Please, in the data that follows, copy exactly the lines from the line with "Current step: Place" through the last one, both included. Do not include pictures.

<<<<

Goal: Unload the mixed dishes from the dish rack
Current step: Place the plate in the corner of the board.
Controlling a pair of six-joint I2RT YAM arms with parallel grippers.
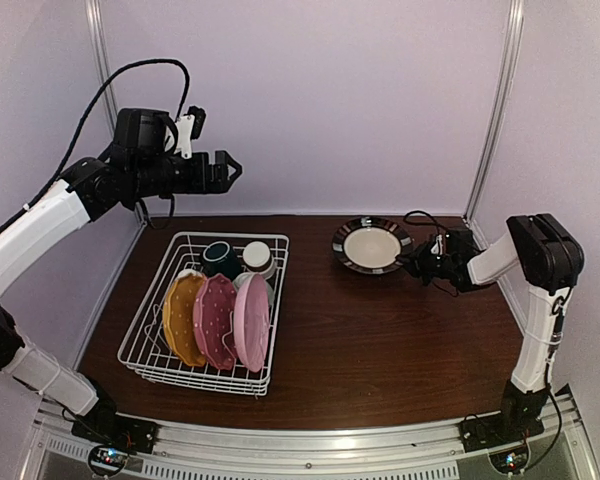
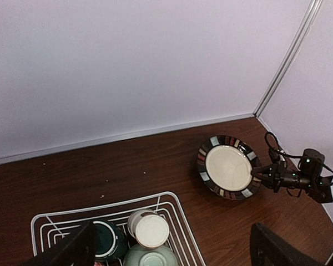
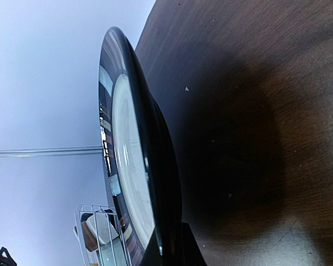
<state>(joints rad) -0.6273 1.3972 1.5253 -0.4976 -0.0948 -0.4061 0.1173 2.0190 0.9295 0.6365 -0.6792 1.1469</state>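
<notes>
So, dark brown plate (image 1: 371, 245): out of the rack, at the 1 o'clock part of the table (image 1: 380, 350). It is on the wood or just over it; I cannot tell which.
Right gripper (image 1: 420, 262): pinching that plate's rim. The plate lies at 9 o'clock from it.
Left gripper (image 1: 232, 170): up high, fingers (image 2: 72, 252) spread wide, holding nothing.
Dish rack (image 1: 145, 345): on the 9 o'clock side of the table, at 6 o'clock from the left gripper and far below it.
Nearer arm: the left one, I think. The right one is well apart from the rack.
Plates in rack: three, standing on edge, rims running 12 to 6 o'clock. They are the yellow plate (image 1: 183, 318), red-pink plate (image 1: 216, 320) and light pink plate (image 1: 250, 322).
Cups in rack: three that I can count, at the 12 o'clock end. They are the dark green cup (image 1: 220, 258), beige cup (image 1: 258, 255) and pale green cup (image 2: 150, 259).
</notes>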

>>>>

**EXERCISE OUTPUT:**
Current step: Place the plate in the corner of the board.
Controlling a pair of six-joint I2RT YAM arms with parallel grippers.
<state>(joints rad) -0.6273 1.3972 1.5253 -0.4976 -0.0948 -0.4061 0.1173 2.0190 0.9295 0.6365 -0.6792 1.1469</state>
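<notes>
So, dark brown plate (image 1: 371, 245): out of the rack, at the 1 o'clock part of the table (image 1: 380, 350). It is on the wood or just over it; I cannot tell which.
Right gripper (image 1: 420, 262): pinching that plate's rim. The plate lies at 9 o'clock from it.
Left gripper (image 1: 232, 170): up high, fingers (image 2: 72, 252) spread wide, holding nothing.
Dish rack (image 1: 145, 345): on the 9 o'clock side of the table, at 6 o'clock from the left gripper and far below it.
Nearer arm: the left one, I think. The right one is well apart from the rack.
Plates in rack: three, standing on edge, rims running 12 to 6 o'clock. They are the yellow plate (image 1: 183, 318), red-pink plate (image 1: 216, 320) and light pink plate (image 1: 250, 322).
Cups in rack: three that I can count, at the 12 o'clock end. They are the dark green cup (image 1: 220, 258), beige cup (image 1: 258, 255) and pale green cup (image 2: 150, 259).
</notes>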

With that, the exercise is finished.